Sorunun yanıtını, İş Bankası'nın
"İş Günü" bülteninde çıkan yaban kazlarıyla ilgili ilginç yazıdan alıntılarla vermeye çalışalım:
..Doğa bilimcilerin
"en doğru yere, en kısa sürede, en az fire vererek göç eden kuşlar" diye tanımladığı yaban kazlarının özellikleri ve insanların bu özelliklerden çıkarabileceği dersler şöyle sıralanıyor:
* Her kaz, kanat çırparken hemen arkasında, kendisini izleyen kuşu yukarı kaldıran bir güç oluşturur. Bütün sürü,
"V" formu içinde uçarken, tek bir kuşun uçabileceğinden en az yüzde 71 oranında daha uzun uçuş mesafesi kat eder.

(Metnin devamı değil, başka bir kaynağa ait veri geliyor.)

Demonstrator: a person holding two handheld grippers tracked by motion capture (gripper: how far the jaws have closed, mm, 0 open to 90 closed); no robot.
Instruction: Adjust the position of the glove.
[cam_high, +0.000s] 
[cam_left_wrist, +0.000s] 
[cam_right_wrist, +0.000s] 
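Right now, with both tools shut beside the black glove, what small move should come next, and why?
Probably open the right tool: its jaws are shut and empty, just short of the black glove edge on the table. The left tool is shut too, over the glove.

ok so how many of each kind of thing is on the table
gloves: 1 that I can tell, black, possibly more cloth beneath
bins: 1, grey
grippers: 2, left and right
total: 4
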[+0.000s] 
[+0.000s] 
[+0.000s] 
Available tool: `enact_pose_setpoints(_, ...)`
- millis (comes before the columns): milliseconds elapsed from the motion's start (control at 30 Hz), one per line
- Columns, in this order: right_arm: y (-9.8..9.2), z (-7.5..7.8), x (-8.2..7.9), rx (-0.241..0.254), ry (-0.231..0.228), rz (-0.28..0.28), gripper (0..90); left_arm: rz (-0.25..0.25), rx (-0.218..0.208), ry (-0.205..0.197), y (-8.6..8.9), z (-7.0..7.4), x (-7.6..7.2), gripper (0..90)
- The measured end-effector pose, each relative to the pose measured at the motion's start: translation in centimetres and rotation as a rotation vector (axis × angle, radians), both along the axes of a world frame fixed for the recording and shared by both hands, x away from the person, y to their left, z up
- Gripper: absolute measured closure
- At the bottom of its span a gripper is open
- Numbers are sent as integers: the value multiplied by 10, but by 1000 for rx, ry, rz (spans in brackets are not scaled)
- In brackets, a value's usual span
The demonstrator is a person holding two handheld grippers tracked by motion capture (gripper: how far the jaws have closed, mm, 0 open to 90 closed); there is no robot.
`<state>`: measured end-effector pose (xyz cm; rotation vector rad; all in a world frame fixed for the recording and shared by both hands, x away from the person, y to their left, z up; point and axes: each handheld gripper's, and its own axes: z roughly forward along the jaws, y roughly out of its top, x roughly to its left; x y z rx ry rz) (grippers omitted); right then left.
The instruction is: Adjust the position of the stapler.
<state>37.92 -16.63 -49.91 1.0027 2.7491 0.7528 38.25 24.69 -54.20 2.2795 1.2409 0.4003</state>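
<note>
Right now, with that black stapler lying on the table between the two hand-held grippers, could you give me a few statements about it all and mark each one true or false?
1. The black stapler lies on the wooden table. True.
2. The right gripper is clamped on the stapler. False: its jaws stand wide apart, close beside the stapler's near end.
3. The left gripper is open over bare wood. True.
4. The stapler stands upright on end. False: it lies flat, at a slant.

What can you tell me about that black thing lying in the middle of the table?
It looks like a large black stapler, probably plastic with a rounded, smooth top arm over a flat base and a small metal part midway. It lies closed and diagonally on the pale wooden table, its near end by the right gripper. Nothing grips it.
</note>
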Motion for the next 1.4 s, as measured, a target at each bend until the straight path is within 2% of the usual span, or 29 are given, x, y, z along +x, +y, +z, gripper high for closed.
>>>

(Ortak bir hedefi paylaşan insanlar, gittikleri yere daha çabuk ve kolay varırlar.)
* Bir kaz, formun dışına düştüğü zaman havanın sürtünme kuvveti ve direncini hisseder. Hemen önündeki kuşun kaldırma kuvvetinden yararlanabilmek için formun içine dönerek tempoyu yeniden yakalar.
(Eğer bir kaz kadar duyarlıysak, bizimle aynı hedefe doğru yol alan insanlarla aynı grubun içinde kalmalıyız.)
* Önde uçan kazlar yorulduklarında grubun arkasına geçerler. Arkadaki kazlar da öne. Bu rotasyon sayesinde çok kanat çırpan kazlar dinlenme şansı elde ederler.
(Kazlar gibi, çalışan insanların da işin gerektirdiği koşullara göre rotasyon yapmaları akıllıca olur.)
* Arkadaki kazlar, öndekileri, hızlarını korumaları için yüreklendirmek amacıyla öterler.
(Ya biz insanlar? Arkalarda yol alırken önümüzdekilere ne mesajlar iletiriz acaba?)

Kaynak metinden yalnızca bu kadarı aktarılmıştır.